● What is being asked:
From the entries below, return exactly the lines beginning at the one that contains "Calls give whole" and ending at the one that contains "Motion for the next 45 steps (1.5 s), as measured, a", both of them included, and only those lines.
+++ Task material +++
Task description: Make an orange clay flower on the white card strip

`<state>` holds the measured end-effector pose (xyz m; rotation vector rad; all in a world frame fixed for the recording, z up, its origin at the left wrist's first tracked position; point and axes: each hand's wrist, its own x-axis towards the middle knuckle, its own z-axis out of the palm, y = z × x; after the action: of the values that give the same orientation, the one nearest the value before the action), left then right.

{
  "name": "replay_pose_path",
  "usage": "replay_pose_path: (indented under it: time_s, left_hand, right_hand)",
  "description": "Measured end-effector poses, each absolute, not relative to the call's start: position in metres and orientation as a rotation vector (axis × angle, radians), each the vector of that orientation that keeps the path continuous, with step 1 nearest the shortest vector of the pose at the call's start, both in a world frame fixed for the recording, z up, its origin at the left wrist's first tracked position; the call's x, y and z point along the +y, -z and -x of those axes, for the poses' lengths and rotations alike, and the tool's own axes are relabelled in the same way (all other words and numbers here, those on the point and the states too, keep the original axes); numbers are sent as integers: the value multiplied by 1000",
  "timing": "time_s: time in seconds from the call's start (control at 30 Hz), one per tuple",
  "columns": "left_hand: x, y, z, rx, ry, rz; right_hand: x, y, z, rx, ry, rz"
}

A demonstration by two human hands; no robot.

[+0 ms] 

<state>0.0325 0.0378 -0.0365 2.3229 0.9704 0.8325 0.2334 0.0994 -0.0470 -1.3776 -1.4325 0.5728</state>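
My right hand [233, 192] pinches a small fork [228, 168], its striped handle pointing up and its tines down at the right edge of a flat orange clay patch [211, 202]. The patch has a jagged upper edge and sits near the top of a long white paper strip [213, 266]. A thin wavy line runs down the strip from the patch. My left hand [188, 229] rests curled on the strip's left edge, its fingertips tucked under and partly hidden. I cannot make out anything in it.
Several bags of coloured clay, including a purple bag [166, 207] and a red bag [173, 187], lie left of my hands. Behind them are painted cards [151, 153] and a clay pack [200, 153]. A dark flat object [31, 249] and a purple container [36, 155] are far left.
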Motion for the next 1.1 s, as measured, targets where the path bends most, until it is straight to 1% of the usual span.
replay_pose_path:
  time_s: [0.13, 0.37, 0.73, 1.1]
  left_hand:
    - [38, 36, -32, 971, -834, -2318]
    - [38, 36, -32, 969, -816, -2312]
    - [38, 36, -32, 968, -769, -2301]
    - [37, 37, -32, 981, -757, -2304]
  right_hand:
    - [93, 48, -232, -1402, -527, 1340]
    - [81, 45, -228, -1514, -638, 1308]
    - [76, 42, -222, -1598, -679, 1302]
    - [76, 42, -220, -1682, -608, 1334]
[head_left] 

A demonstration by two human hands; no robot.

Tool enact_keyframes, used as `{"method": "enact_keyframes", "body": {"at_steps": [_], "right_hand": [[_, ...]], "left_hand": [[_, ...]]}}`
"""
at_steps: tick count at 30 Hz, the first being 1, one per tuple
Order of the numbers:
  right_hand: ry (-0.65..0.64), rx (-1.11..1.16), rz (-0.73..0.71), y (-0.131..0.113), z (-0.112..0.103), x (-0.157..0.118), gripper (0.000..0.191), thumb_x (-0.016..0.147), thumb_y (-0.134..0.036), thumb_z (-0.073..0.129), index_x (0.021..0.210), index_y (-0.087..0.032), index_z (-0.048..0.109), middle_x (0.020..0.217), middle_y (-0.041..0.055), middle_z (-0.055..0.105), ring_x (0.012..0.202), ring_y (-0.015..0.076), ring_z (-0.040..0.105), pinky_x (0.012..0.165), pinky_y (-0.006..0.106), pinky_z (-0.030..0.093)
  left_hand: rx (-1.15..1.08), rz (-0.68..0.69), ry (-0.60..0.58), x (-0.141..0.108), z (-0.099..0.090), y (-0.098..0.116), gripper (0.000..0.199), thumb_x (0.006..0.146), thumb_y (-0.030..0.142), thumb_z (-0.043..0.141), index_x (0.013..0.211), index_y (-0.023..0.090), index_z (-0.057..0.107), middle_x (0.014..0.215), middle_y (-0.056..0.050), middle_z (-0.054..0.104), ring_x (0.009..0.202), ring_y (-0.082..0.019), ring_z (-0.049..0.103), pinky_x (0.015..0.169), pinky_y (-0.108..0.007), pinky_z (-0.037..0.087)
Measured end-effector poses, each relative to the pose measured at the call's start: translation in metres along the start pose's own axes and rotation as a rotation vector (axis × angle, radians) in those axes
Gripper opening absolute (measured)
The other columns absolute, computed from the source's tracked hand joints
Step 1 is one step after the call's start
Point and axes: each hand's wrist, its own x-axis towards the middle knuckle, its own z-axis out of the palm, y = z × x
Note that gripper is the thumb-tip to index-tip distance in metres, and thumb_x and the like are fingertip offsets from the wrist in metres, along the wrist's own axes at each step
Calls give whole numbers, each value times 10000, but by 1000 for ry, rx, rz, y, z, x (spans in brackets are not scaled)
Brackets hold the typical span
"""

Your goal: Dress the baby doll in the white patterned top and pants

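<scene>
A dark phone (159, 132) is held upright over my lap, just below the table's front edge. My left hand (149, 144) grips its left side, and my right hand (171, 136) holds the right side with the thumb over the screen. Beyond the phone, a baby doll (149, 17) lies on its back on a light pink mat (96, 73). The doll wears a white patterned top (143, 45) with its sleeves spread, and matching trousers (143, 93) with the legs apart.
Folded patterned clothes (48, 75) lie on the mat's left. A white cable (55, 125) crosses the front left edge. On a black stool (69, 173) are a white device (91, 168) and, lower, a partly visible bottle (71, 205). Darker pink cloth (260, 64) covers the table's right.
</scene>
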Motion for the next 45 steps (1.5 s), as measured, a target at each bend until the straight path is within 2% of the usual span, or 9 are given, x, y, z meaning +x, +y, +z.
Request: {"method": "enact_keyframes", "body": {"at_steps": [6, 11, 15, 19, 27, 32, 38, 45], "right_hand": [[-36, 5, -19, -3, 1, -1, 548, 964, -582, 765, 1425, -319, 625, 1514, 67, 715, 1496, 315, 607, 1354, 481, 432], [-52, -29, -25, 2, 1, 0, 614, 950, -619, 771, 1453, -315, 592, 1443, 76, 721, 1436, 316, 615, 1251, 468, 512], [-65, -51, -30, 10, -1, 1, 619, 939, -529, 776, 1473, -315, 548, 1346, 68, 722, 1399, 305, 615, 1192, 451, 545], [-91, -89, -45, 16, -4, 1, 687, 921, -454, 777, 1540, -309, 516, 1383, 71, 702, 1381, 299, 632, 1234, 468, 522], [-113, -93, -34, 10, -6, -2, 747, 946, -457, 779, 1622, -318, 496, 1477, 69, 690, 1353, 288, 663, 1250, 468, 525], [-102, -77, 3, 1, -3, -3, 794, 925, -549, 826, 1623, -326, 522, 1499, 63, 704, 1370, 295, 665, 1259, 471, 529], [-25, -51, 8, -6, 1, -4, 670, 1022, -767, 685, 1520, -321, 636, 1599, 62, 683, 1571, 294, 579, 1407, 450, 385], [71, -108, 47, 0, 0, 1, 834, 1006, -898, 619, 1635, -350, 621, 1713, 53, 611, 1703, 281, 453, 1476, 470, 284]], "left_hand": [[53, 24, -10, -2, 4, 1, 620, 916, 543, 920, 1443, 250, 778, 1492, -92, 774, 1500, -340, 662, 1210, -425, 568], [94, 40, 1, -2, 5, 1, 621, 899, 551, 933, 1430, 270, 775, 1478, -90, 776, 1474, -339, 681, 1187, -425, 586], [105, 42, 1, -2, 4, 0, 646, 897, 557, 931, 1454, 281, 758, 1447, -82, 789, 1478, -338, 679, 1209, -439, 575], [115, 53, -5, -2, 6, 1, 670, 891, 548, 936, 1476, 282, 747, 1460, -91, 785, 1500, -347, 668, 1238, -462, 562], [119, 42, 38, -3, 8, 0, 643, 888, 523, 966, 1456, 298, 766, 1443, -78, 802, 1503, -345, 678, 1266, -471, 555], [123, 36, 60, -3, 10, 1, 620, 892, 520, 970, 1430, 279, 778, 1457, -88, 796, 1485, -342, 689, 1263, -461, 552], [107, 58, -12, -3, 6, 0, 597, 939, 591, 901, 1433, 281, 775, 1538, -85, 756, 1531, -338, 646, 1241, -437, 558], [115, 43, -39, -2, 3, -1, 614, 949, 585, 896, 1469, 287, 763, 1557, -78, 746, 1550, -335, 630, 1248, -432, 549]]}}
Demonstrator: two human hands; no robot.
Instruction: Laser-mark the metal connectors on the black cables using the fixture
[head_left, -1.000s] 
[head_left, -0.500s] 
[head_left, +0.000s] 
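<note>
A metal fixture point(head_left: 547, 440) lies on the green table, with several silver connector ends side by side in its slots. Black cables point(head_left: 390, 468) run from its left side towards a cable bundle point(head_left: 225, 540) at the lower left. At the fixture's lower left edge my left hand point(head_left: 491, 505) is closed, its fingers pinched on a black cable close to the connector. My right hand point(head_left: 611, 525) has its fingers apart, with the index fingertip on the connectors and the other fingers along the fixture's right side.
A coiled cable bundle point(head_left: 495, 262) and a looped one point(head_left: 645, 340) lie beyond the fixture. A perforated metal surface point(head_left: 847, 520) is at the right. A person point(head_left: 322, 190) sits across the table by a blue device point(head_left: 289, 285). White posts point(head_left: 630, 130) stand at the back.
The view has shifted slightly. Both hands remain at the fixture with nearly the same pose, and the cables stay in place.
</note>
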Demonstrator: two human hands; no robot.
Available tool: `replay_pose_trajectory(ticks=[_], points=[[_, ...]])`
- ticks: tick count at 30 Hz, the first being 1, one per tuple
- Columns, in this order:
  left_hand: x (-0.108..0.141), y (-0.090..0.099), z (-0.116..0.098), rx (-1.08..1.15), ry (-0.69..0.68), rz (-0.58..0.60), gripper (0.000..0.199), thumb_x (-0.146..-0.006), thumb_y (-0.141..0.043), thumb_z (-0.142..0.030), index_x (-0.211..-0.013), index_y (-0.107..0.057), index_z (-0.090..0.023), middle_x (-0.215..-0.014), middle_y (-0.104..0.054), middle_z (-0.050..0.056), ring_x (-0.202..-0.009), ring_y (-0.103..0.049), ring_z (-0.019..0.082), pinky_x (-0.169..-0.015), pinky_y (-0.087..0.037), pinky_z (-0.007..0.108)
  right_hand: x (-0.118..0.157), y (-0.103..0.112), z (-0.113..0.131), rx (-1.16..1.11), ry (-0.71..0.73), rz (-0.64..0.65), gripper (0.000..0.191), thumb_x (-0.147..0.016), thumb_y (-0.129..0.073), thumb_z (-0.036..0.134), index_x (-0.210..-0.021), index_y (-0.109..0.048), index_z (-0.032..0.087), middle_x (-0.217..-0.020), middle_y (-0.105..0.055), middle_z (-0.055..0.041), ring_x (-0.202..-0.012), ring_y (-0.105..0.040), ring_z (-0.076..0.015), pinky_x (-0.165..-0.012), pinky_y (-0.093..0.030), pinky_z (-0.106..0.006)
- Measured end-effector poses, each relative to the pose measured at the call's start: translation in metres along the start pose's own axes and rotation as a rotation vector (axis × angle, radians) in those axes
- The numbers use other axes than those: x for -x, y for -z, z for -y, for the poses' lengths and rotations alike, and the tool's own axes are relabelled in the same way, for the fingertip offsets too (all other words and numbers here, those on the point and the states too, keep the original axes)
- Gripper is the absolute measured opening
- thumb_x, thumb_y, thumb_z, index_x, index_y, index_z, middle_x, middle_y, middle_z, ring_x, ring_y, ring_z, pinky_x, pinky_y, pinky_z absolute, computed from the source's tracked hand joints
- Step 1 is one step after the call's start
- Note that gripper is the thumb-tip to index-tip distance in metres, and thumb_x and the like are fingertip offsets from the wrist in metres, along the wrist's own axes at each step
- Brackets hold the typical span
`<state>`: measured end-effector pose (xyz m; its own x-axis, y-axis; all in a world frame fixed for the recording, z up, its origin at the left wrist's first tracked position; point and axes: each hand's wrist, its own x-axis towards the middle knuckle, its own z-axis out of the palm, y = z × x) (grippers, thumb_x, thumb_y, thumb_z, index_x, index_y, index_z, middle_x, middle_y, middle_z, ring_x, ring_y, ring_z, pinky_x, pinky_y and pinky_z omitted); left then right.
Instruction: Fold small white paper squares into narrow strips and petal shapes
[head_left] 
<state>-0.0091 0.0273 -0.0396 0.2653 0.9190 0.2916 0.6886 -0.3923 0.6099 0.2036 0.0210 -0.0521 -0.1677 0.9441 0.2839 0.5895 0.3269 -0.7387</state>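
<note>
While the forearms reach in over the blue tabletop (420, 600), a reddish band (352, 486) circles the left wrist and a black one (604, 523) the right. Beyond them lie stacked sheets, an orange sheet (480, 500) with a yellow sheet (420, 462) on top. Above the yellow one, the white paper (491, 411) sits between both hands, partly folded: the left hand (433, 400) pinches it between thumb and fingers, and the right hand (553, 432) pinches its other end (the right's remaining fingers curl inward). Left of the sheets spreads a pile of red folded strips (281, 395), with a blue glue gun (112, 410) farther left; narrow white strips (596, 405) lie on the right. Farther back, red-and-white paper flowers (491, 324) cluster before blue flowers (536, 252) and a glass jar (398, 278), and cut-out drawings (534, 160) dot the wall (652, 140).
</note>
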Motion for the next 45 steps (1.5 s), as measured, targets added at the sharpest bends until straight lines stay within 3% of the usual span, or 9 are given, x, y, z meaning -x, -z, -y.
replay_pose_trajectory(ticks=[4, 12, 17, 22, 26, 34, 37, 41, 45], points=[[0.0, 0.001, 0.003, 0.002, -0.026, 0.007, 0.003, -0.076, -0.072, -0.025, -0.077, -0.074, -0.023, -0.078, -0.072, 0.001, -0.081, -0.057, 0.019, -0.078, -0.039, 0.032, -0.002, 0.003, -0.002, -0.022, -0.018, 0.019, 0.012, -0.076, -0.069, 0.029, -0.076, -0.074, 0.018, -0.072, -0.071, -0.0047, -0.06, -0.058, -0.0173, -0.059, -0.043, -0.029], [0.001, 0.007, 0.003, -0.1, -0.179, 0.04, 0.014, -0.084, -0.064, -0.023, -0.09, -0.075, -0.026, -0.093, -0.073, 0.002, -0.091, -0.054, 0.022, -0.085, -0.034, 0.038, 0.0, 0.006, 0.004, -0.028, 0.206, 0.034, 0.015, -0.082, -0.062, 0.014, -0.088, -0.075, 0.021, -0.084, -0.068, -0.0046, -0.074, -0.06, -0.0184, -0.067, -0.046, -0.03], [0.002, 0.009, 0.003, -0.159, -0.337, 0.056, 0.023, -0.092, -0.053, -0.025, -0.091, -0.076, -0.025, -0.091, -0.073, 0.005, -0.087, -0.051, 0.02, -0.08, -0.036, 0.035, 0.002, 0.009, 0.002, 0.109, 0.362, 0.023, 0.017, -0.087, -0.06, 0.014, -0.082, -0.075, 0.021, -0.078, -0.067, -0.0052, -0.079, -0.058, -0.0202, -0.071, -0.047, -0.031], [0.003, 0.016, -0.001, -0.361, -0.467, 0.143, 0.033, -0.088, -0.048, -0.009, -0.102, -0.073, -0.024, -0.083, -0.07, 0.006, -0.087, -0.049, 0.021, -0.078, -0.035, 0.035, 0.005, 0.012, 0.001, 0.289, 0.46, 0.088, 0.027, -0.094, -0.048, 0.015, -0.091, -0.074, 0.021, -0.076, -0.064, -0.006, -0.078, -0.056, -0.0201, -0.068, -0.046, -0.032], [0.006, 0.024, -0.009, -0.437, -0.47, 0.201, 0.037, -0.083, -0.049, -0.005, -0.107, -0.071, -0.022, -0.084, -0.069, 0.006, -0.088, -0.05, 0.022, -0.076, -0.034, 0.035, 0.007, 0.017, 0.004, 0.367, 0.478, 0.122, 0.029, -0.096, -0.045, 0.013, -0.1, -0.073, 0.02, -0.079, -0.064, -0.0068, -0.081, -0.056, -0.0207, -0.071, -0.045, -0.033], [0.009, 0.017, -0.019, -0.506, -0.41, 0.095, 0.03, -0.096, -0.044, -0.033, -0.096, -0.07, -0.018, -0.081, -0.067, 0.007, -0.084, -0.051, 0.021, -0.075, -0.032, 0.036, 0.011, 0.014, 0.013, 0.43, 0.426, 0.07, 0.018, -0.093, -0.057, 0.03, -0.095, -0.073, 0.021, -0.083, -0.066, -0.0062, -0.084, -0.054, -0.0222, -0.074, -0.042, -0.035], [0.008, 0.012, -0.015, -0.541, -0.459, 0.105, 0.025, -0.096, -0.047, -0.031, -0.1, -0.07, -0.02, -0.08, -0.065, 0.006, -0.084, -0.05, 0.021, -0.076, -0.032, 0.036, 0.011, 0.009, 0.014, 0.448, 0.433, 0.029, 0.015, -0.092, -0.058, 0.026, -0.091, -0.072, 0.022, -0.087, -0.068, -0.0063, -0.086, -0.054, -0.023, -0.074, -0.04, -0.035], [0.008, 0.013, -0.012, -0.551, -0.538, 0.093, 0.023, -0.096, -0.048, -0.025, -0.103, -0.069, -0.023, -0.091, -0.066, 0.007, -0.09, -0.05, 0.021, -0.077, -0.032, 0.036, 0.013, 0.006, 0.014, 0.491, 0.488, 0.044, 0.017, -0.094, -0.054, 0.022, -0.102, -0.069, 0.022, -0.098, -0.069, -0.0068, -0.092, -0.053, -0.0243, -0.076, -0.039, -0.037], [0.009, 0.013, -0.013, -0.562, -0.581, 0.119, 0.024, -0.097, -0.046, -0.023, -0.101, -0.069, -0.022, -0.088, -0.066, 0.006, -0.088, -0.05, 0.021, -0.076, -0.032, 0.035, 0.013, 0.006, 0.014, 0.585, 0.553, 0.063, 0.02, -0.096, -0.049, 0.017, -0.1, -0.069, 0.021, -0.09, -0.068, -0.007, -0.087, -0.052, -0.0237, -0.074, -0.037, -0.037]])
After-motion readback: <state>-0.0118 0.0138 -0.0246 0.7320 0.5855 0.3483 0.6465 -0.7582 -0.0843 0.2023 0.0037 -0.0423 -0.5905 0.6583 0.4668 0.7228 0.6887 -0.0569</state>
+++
● Task response:
Calls give whole numbers, each value times 10000, but by 1000 for ry, rx, rz, y, z, x (spans in brackets are not scaled)
Brackets hold the typical span
"""

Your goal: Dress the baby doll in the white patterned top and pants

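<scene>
A dark phone (159, 132) is held upright over my lap, just below the table's front edge. My left hand (149, 144) grips its left side, and my right hand (171, 136) holds the right side with the thumb over the screen. Beyond the phone, a baby doll (149, 17) lies on its back on a light pink mat (96, 73). The doll wears a white patterned top (143, 45) with its sleeves spread, and matching trousers (143, 93) with the legs apart.
Folded patterned clothes (48, 75) lie on the mat's left. A white cable (55, 125) crosses the front left edge. On a black stool (69, 173) are a white device (91, 168) and, lower, a partly visible bottle (71, 205). Darker pink cloth (260, 64) covers the table's right.
</scene>
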Motion for the next 45 steps (1.5 s), as measured, a target at each bend until the straight path is within 2% of the usual span, or 9 are given, x, y, z meaning +x, +y, +z.

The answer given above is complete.